__About this exercise__:
Please output the lines shown below exactly as they appear.

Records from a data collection

------------------------------------------------------------

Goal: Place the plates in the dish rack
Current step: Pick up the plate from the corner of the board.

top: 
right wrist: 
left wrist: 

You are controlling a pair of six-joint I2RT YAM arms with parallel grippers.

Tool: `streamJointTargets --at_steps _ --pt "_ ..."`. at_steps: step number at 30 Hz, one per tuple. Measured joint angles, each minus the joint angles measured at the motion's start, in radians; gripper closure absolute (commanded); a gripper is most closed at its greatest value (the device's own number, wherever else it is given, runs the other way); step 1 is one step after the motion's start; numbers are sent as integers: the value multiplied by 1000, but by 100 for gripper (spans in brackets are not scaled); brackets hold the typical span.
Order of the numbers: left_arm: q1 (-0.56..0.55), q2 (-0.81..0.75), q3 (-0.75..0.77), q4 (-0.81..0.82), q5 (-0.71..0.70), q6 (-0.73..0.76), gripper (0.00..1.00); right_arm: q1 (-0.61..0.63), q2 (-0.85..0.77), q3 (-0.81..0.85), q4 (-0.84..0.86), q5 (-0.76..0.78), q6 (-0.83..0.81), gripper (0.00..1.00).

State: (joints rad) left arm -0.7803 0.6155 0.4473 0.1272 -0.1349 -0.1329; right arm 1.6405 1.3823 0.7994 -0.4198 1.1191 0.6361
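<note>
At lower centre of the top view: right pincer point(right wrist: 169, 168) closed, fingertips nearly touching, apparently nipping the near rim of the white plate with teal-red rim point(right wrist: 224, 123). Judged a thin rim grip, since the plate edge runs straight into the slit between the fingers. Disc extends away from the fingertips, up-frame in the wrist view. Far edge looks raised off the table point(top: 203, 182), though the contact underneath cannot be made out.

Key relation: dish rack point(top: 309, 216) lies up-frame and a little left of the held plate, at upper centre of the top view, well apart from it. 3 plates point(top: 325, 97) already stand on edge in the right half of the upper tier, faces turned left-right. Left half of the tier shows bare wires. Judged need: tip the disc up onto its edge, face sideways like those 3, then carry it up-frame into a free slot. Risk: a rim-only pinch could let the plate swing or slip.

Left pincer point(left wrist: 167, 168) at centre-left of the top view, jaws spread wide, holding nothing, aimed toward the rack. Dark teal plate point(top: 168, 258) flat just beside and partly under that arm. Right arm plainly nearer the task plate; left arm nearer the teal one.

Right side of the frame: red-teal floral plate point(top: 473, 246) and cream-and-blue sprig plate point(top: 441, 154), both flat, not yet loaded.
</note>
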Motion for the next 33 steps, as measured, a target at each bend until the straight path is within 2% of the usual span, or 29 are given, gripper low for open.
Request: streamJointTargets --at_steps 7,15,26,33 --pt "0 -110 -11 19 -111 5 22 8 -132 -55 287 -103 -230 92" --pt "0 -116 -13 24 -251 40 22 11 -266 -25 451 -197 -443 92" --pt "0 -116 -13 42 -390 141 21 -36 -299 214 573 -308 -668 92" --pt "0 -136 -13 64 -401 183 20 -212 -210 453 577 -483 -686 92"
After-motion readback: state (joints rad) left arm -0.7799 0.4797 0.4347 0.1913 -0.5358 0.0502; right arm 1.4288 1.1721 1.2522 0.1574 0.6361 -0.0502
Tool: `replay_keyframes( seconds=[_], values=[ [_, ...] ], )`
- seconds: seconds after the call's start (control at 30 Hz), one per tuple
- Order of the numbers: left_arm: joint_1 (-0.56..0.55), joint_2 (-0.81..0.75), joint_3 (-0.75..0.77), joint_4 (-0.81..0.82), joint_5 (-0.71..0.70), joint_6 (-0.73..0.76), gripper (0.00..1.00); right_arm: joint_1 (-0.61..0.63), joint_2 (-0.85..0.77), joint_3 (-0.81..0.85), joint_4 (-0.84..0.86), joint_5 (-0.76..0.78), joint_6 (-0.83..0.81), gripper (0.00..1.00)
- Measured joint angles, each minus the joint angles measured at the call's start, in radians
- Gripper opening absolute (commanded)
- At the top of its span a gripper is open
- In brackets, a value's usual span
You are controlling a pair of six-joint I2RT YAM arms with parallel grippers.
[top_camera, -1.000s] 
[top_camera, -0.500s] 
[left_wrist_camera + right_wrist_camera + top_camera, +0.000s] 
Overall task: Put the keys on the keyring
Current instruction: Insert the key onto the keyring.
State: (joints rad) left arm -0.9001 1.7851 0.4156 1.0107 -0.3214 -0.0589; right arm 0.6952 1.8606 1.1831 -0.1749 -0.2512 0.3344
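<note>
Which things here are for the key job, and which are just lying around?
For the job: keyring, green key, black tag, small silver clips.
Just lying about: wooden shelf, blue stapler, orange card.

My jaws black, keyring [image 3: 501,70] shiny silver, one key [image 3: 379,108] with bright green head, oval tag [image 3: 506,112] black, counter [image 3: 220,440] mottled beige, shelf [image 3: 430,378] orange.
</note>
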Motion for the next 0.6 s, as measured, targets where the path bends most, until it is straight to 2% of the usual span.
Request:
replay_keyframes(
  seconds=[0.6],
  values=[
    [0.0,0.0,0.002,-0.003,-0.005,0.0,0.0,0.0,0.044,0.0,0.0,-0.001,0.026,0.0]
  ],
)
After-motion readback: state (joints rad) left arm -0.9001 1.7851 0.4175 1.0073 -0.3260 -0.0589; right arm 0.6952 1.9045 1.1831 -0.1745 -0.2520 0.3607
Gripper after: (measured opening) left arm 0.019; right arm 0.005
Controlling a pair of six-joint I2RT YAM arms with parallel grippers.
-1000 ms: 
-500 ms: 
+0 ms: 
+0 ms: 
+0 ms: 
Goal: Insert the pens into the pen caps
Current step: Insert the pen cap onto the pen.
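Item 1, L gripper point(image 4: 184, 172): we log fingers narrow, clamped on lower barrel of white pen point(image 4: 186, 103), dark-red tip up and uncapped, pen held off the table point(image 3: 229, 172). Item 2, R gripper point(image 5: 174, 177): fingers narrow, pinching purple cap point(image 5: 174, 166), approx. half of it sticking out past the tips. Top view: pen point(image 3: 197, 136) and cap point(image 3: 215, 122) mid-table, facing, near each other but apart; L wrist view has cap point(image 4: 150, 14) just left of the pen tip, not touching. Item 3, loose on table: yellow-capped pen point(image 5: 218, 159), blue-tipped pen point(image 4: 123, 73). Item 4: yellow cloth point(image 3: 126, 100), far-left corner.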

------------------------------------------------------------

__Expected output__:
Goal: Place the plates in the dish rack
Current step: Pick up the plate from the corner of the board.

top: 
right wrist: 
left wrist: 

You are controlling a pair of six-joint I2RT YAM arms with parallel grippers.

Tool: `streamJointTargets --at_steps _ --pt "_ ..."`. at_steps: step number at 30 Hz, one per tuple. Measured joint angles, each minus the joint angles measured at the motion's start, in radians; gripper closure absolute (commanded); a gripper is most closed at its greatest value (the device's own number, wherever else it is given, runs the other way); step 1 is one step after the motion's start; numbers are sent as integers: the value multiplied by 1000, but by 100 for gripper (spans in brackets are not scaled); brackets hold the typical span.
Order of the numbers: left_arm: q1 (-0.56..0.55), q2 (-0.81..0.75), q3 (-0.75..0.77), q4 (-0.81..0.82), q5 (-0.71..0.70), q6 (-0.73..0.76), gripper (0.00..1.00); right_arm: q1 (-0.61..0.63), q2 (-0.85..0.77), q3 (-0.81..0.85), q4 (-0.84..0.86), q5 (-0.76..0.78), q6 (-0.83..0.81), gripper (0.00..1.00).

State: (joints rad) left arm -0.7803 0.6155 0.4473 0.1272 -0.1349 -0.1329; right arm 1.6405 1.3823 0.7994 -0.4198 1.1191 0.6361
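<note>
At lower centre of the top view: right pincer point(right wrist: 169, 168) closed, fingertips nearly touching, apparently nipping the near rim of the white plate with teal-red rim point(right wrist: 224, 123). Judged a thin rim grip, since the plate edge runs straight into the slit between the fingers. Disc extends away from the fingertips, up-frame in the wrist view. Far edge looks raised off the table point(top: 203, 182), though the contact underneath cannot be made out.

Key relation: dish rack point(top: 309, 216) lies up-frame and a little left of the held plate, at upper centre of the top view, well apart from it. 3 plates point(top: 325, 97) already stand on edge in the right half of the upper tier, faces turned left-right. Left half of the tier shows bare wires. Judged need: tip the disc up onto its edge, face sideways like those 3, then carry it up-frame into a free slot. Risk: a rim-only pinch could let the plate swing or slip.

Left pincer point(left wrist: 167, 168) at centre-left of the top view, jaws spread wide, holding nothing, aimed toward the rack. Dark teal plate point(top: 168, 258) flat just beside and partly under that arm. Right arm plainly nearer the task plate; left arm nearer the teal one.

Right side of the frame: red-teal floral plate point(top: 473, 246) and cream-and-blue sprig plate point(top: 441, 154), both flat, not yet loaded.
</note>
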Motion for the next 33 steps, as measured, a target at each bend until the straight path is within 2% of the usual span, or 29 are given, gripper low for open.
Request: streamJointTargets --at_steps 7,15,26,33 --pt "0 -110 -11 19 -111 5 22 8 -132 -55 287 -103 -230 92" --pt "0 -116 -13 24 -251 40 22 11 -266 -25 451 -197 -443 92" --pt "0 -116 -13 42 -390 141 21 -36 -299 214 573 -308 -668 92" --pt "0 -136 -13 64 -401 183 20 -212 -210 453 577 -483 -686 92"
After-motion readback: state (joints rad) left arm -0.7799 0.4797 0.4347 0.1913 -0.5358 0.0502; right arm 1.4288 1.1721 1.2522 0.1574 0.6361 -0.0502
Tool: `replay_keyframes( seconds=[_], values=[ [_, ...] ], )`
- seconds: seconds after the call's start (control at 30 Hz), one per tuple
- Order of the numbers: left_arm: joint_1 (-0.56..0.55), joint_2 (-0.81..0.75), joint_3 (-0.75..0.77), joint_4 (-0.81..0.82), joint_5 (-0.71..0.70), joint_6 (-0.73..0.76), gripper (0.00..1.00); right_arm: joint_1 (-0.61..0.63), joint_2 (-0.85..0.77), joint_3 (-0.81..0.85), joint_4 (-0.84..0.86), joint_5 (-0.76..0.78), joint_6 (-0.83..0.81), gripper (0.00..1.00)
- Measured joint angles, each minus the joint angles measured at the call's start, in radians
- Gripper opening absolute (commanded)
- At the top of its span a gripper is open
- In brackets, a value's usual span
You are controlling a pair of six-joint I2RT YAM arms with parallel grippers.
[top_camera, -1.000s] 
[top_camera, -0.500s] 
[left_wrist_camera + right_wrist_camera + top_camera, +0.000s] 
Overall task: Put the keys on the keyring
Current instruction: Insert the key onto the keyring.
State: (joints rad) left arm -0.9001 1.7851 0.4156 1.0107 -0.3214 -0.0589; right arm 0.6952 1.8606 1.1831 -0.1749 -0.2512 0.3344
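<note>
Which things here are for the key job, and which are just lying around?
For the job: keyring, green key, black tag, small silver clips.
Just lying about: wooden shelf, blue stapler, orange card.

My jaws black, keyring [image 3: 501,70] shiny silver, one key [image 3: 379,108] with bright green head, oval tag [image 3: 506,112] black, counter [image 3: 220,440] mottled beige, shelf [image 3: 430,378] orange.
</note>
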Motion for the next 0.6 s, as measured, targets where the path bends most, until it is straight to 2% of the usual span.
Request:
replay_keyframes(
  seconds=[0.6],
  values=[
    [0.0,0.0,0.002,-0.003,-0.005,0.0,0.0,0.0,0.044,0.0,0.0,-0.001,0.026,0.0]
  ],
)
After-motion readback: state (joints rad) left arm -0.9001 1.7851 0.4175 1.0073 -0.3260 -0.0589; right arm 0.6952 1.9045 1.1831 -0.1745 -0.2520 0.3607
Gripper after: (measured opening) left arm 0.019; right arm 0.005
Controlling a pair of six-joint I2RT YAM arms with parallel grippers.
-1000 ms: 
-500 ms: 
+0 ms: 
+0 ms: 
+0 ms: 
Goal: Insert the pens into the pen caps
Current step: Insert the pen cap onto the pen.
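Item 1, L gripper point(image 4: 184, 172): we log fingers narrow, clamped on lower barrel of white pen point(image 4: 186, 103), dark-red tip up and uncapped, pen held off the table point(image 3: 229, 172). Item 2, R gripper point(image 5: 174, 177): fingers narrow, pinching purple cap point(image 5: 174, 166), approx. half of it sticking out past the tips. Top view: pen point(image 3: 197, 136) and cap point(image 3: 215, 122) mid-table, facing, near each other but apart; L wrist view has cap point(image 4: 150, 14) just left of the pen tip, not touching. Item 3, loose on table: yellow-capped pen point(image 5: 218, 159), blue-tipped pen point(image 4: 123, 73). Item 4: yellow cloth point(image 3: 126, 100), far-left corner.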

Nothing more is needed for this answer.